• Recorded information:

§

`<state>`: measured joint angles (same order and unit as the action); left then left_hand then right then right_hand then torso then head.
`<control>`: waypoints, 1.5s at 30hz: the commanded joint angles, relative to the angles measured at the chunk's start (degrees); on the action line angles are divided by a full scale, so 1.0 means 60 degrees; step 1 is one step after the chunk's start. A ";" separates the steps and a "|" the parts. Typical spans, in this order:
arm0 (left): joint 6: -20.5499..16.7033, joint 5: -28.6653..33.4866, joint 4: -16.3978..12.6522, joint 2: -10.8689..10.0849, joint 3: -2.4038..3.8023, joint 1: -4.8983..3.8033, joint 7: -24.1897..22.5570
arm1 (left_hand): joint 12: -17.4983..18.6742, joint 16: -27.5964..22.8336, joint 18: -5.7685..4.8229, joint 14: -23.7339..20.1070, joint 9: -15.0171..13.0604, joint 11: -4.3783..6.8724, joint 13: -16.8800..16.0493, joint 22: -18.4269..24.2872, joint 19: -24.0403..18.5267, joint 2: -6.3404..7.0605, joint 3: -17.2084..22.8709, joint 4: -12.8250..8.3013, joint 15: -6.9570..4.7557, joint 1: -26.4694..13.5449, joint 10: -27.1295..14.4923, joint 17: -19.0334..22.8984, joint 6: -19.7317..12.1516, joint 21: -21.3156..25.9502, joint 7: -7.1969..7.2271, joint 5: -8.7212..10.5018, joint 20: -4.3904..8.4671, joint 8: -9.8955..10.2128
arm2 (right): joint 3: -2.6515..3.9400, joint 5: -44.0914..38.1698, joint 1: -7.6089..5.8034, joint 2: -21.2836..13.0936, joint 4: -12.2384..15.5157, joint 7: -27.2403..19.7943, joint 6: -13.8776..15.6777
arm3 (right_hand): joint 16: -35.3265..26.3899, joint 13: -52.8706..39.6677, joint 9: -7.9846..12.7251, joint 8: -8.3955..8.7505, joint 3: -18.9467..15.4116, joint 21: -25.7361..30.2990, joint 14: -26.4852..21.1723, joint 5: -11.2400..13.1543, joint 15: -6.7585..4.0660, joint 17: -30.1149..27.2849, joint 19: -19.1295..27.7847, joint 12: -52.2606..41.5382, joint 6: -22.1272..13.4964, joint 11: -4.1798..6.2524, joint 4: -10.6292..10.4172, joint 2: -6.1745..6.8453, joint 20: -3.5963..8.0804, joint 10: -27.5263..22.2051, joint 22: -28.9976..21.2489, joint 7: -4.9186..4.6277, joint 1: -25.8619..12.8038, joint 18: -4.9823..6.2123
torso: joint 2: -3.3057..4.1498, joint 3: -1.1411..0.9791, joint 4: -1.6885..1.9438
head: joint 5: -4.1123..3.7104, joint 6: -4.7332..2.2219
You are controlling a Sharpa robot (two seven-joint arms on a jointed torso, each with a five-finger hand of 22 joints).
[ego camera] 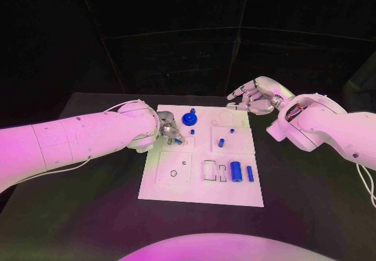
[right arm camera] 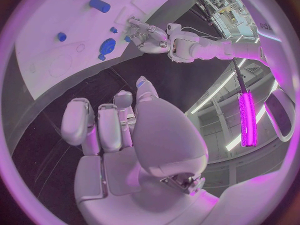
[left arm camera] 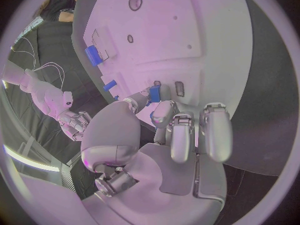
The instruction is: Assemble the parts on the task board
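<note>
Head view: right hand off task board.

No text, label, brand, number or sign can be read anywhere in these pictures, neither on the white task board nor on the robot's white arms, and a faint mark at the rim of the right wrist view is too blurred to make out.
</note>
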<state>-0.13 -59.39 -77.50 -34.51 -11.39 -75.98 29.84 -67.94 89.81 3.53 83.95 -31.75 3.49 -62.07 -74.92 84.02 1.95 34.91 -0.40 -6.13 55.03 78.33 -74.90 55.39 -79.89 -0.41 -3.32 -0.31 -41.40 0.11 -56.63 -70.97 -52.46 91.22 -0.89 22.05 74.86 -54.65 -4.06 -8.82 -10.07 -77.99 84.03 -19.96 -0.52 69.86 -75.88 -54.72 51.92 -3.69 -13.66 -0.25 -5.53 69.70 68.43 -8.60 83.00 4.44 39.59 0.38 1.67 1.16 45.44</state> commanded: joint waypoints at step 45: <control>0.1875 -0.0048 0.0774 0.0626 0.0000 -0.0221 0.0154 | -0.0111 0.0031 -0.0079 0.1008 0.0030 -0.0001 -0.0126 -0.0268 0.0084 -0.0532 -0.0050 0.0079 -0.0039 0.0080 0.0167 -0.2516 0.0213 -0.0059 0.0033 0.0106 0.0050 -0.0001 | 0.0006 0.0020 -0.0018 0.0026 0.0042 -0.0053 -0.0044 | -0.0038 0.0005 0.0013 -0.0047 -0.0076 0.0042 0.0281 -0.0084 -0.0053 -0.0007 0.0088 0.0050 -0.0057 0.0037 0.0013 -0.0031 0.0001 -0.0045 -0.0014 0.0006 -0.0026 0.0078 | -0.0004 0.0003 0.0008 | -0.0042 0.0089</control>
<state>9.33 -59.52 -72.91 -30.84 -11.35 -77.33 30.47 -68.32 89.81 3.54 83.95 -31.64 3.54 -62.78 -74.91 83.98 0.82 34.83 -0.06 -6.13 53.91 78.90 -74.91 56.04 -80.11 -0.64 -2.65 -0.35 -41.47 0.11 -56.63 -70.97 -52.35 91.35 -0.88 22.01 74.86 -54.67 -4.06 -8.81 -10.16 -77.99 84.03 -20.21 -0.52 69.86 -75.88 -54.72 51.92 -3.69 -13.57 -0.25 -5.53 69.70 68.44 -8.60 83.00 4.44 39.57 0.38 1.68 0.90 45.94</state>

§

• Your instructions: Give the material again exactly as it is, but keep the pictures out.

• Written response:
`<state>`: measured joint angles (same order and unit as the action); left then left_hand then right then right_hand then torso then head.
`<control>`: waypoints, 1.5s at 30hz: the commanded joint angles, relative to the angles measured at the chunk's start (degrees); on the action line angles are divided by a full scale, so 1.0 means 60 degrees; step 1 is one step after the chunk's start. A ";" separates the steps and a "|" the parts. Typical spans, in this order:
arm0 (left): joint 6: -20.5499..16.7033, joint 5: -28.6653..33.4866, joint 4: -16.3978..12.6522, joint 2: -10.8689..10.0849, joint 3: -2.4038..3.8023, joint 1: -4.8983..3.8033, joint 7: -24.1897..22.5570
arm1 (left_hand): joint 12: -17.4983..18.6742, joint 16: -27.5964..22.8336, joint 18: -5.7685..4.8229, joint 14: -23.7339..20.1070, joint 9: -15.0171..13.0604, joint 11: -4.3783..6.8724, joint 13: -16.8800..16.0493, joint 22: -18.4269..24.2872, joint 19: -24.0403..18.5267, joint 2: -6.3404..7.0605, joint 3: -17.2084..22.8709, joint 4: -12.8250..8.3013, joint 15: -6.9570..4.7557, joint 1: -26.4694..13.5449, joint 10: -27.1295..14.4923, joint 17: -19.0334..22.8984, joint 6: -19.7317..12.1516, joint 21: -21.3156..25.9502, joint 7: -7.1969..7.2271, joint 5: -8.7212..10.5018, joint 20: -4.3904..8.4671, joint 8: -9.8955..10.2128
arm2 (right): joint 3: -2.6515..3.9400, joint 5: -44.0914..38.1698, joint 1: -7.6089..5.8034, joint 2: -21.2836..13.0936, joint 4: -12.2384..15.5157, joint 7: -27.2403..19.7943, joint 6: -13.8776..15.6777
arm3 (right_hand): joint 16: -35.3265..26.3899, joint 13: -52.8706..39.6677, joint 9: -7.9846..12.7251, joint 8: -8.3955..8.7505, joint 3: -18.9467..15.4116, joint 21: -25.7361..30.2990, joint 14: -26.4852..21.1723, joint 5: -11.2400..13.1543, joint 15: -6.7585..4.0660, joint 17: -30.1149..27.2849, joint 19: -19.1295..27.7847, joint 12: -52.2606..41.5382, joint 6: -22.1272..13.4964, joint 11: -4.1798..6.2524, joint 4: -10.6292..10.4172, joint 2: -6.1745..6.8453, joint 20: -3.5963..8.0804, joint 10: -27.5263..22.2051, joint 22: -28.9976..21.2489, joint 7: -4.9186..4.6277, joint 1: -25.8619..12.8038, joint 18: -4.9823..6.2123
torso: joint 2: -3.3057..4.1498, joint 3: -1.1411..0.9791, joint 4: -1.6885..1.9438
head: joint 5: -4.1123..3.7104, joint 6: -4.7332..2.2219
You are controlling a Sharpa robot (two seven-joint arms on a jointed torso, each with a five-finger hand of 22 joints).
[ego camera] 
[right arm camera] 
[left arm camera] 
The instruction is: Assemble the parts on the task board
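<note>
Head view: right hand off task board.

No text, label, brand, number or sign can be read anywhere in these pictures, neither on the white task board nor on the robot's white arms, and a faint mark at the rim of the right wrist view is too blurred to make out.
</note>
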<state>-0.13 -59.39 -77.50 -34.51 -11.39 -75.98 29.84 -67.94 89.81 3.53 83.95 -31.75 3.49 -62.07 -74.92 84.02 1.95 34.91 -0.40 -6.13 55.03 78.33 -74.90 55.39 -79.89 -0.41 -3.32 -0.31 -41.40 0.11 -56.63 -70.97 -52.46 91.22 -0.89 22.05 74.86 -54.65 -4.06 -8.82 -10.07 -77.99 84.03 -19.96 -0.52 69.86 -75.88 -54.72 51.92 -3.69 -13.66 -0.25 -5.53 69.70 68.43 -8.60 83.00 4.44 39.59 0.38 1.67 1.16 45.44</state> commanded: joint waypoints at step 45: <control>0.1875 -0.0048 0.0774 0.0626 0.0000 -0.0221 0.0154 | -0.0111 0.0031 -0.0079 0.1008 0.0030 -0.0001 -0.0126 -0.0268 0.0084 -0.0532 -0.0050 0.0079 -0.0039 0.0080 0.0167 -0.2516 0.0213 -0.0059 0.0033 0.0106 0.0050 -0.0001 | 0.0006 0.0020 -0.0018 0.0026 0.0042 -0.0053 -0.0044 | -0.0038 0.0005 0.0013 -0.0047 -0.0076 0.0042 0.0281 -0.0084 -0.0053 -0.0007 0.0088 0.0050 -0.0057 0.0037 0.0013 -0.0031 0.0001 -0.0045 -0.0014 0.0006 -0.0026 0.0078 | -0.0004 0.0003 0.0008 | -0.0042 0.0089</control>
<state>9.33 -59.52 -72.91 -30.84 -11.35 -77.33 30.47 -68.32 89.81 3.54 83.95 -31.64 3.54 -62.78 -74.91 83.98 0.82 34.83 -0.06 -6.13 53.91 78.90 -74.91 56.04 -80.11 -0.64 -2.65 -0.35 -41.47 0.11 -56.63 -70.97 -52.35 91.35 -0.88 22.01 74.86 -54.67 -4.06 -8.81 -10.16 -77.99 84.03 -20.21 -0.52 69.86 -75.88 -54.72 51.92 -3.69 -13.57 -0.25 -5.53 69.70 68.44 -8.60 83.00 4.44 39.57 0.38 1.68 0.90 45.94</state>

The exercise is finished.